● **Assignment**
Retype, word for word, each line between the lines holding "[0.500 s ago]" and "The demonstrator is", inclusive, and leave the rest of the data alone.
____
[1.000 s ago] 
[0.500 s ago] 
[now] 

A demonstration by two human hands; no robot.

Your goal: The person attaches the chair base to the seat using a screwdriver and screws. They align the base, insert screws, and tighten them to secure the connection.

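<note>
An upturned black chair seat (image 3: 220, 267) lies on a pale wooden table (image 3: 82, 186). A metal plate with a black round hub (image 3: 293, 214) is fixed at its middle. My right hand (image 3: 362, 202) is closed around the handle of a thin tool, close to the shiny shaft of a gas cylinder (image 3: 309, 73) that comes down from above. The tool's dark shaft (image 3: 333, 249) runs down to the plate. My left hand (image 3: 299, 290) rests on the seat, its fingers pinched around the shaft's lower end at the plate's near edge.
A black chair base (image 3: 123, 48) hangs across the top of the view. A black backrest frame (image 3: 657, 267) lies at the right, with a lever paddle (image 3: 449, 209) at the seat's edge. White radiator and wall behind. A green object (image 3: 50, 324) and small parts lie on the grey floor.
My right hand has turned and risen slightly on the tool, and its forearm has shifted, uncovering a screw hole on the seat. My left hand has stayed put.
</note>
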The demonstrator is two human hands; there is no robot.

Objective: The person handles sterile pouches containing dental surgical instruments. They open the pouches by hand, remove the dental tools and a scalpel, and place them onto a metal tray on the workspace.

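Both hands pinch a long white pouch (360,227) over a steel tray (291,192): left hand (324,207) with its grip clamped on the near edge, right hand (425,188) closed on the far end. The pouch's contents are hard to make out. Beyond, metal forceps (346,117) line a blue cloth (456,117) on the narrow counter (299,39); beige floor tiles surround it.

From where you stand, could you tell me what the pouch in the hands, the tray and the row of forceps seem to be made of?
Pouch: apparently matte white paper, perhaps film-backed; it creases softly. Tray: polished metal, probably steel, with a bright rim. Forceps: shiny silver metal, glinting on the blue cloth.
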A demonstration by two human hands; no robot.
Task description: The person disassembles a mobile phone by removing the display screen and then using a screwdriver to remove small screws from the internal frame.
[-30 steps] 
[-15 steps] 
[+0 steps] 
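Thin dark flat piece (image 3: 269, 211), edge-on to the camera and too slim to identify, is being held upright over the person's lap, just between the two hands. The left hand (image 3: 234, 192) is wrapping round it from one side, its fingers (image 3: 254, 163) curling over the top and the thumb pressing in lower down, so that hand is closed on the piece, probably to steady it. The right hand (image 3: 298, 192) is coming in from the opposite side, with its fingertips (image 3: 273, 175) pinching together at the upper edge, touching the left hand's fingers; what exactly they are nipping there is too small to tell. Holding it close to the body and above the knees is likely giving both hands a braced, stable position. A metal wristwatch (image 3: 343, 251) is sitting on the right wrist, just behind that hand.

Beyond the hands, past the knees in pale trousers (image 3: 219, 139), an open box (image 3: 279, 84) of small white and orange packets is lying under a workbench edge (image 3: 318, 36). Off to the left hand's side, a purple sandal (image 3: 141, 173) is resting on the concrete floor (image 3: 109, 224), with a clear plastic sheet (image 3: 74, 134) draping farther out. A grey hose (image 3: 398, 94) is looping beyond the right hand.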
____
● **Exercise result**
[0.500 s ago] 
[now] 

A demonstration by two human hands; no robot.

Your goal: The person attaches the chair base to the seat using a screwdriver and screws. They align the base, insert screws, and tighten them to secure the connection.

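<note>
An upturned black chair seat (image 3: 220, 267) lies on a pale wooden table (image 3: 82, 186). A metal plate with a black round hub (image 3: 293, 214) is fixed at its middle. My right hand (image 3: 362, 202) is closed around the handle of a thin tool, close to the shiny shaft of a gas cylinder (image 3: 309, 73) that comes down from above. The tool's dark shaft (image 3: 333, 249) runs down to the plate. My left hand (image 3: 299, 290) rests on the seat, its fingers pinched around the shaft's lower end at the plate's near edge.
A black chair base (image 3: 123, 48) hangs across the top of the view. A black backrest frame (image 3: 657, 267) lies at the right, with a lever paddle (image 3: 449, 209) at the seat's edge. White radiator and wall behind. A green object (image 3: 50, 324) and small parts lie on the grey floor.
My right hand has turned and risen slightly on the tool, and its forearm has shifted, uncovering a screw hole on the seat. My left hand has stayed put.
</note>
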The demonstrator is two human hands; there is no robot.

No more work remains for this exercise.